The Host dazzles with its craft—there’s a Kings and Queen-ish exhilaration in the way Bong drags conventional scenes (like the memorial service for the monster’s first victims, including Hyeon-seo) well past the dramatic breaking point but retains our interest through twists of composition or perspective. The near-hysterical pitch of the action stops short of being bludgeoning—credit here to the principal actors, who evince tangible weariness, soul-sadness and head-drooping fatigue in their scenes together, and a credible wide-eyed terror when they’re acting opposite a green screen. Bong’s aesthetic is perhaps best described as unraveling in frenzied fits-and-starts, and thus Song Gang-Ho is an ideal star: he’s drugged-dumb one moment, all wound up the next. The beaten-down and genuinely damaged Gang-du (it’s revealed that he may have real mental problems in addition to his being ostracized as a child) is as much a product of his toxic environment as the monster, a similarity driven home by a late shot of him dangling from a sewer grate in a manner identical to the monster hanging from the bridge.
The Host is an environmental horror movie (there were a bunch of those at TIFF this year, also including Jennifer Baichwal’s excellent documentary Manufactured Landscapes and Larry Fessenden’s startlingly good The Last Winter, a more abstract variation on the hell-hath-no-fury-like-Mother-Nature-scorned subgenre) that’s quite literally about the horrors of environment.
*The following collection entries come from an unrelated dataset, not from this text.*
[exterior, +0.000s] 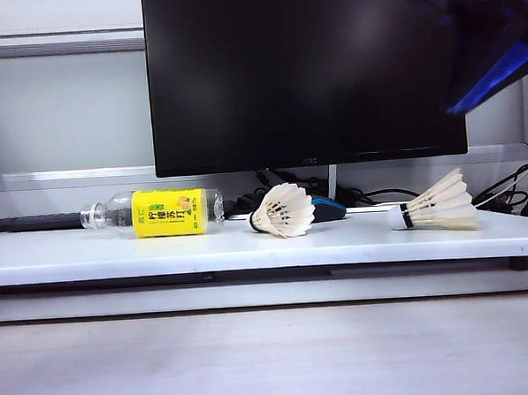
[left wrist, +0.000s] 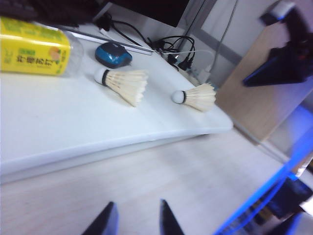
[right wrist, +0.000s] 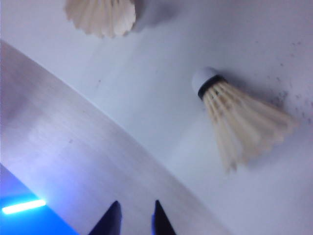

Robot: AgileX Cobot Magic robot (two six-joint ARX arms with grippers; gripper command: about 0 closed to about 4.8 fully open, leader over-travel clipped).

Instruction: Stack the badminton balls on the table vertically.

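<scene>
Two white feather shuttlecocks, one centre (exterior: 282, 211), one right (exterior: 435, 204), lie on their sides, well apart, on the white table (exterior: 161, 252); dark-banded cork tips. Exterior view alone shows the monitor (exterior: 303, 71). Left gripper (left wrist: 137, 219) and right gripper (right wrist: 134, 216): jaws slightly parted, empty, over the wood-grain surface (left wrist: 161, 176).

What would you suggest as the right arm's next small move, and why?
Probably lower the right gripper toward the right-hand shuttlecock. Both shuttlecocks lie on their sides, apart, on the table; the other shuttlecock is farther off, and the jaws are slightly apart and empty.
</scene>
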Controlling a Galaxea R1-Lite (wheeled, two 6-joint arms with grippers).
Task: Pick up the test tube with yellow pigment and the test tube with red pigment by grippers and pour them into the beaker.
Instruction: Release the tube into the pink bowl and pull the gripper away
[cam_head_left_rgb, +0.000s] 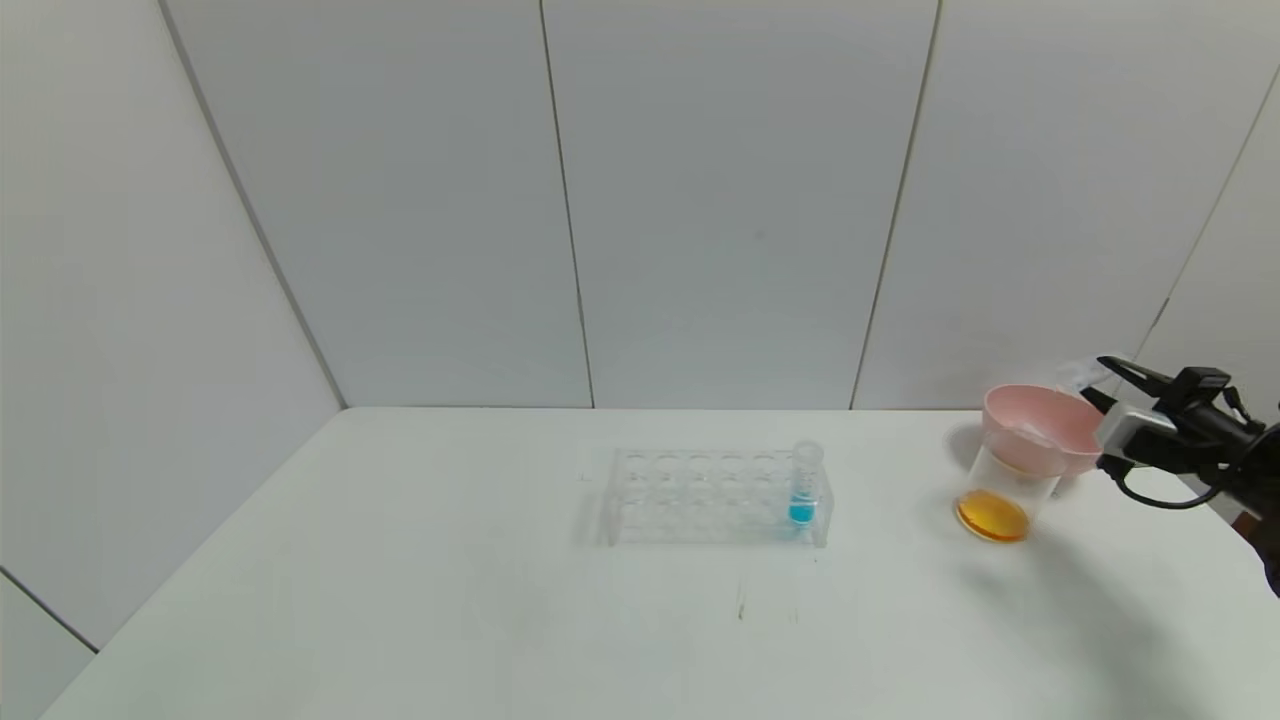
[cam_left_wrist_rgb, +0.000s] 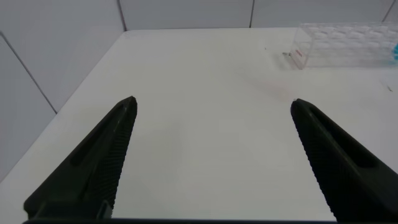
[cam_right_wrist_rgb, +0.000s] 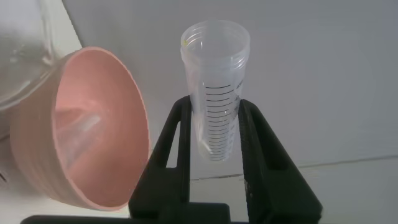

Bong shoots Seoul like a place unfit for man or monster alike. Not only is its antagonist a living waste product, but its stomping, er, swimming grounds have been rendered untenable by their ostensible stewards—we’re never cued to sympathize with its plight, but we recognize that it’s acting out of instinct (although one remarkable, heart-in-throat set piece towards the end does show it cross the line into pure cruelty). The Host is a great film because its subtext is quite literally sub-text: a large, variably divinable shape moving below the surface. It works as an allegory because it works first and foremost as a genre movie—something that I can’t claim for the rose-colored apocalypse of War of the Worlds or the arm-punching sociology of Land of the Dead. The testament to Bong’s artistry is that he’s made a film that’s impossible to misread and yet doesn’t seem to be spoon-feeding you. The Host is plangent and accessible, pitched down the middle instead of over our heads, and best of all, terrifically, consistently entertaining in a way that Hollywood (or anywhere else) hasn’t managed in a while. It’s a movie that everyone can like, which is why it would be a shame if it were sold, Midnight Madness-like, as a special-interest film upon its release. Bong hasn’t tried to weed out viewers in making it—yes, it’s a little stranger than Calendar Girls, but no more demanding or gory than War of the Worlds—so why should it only play to those already predisposed?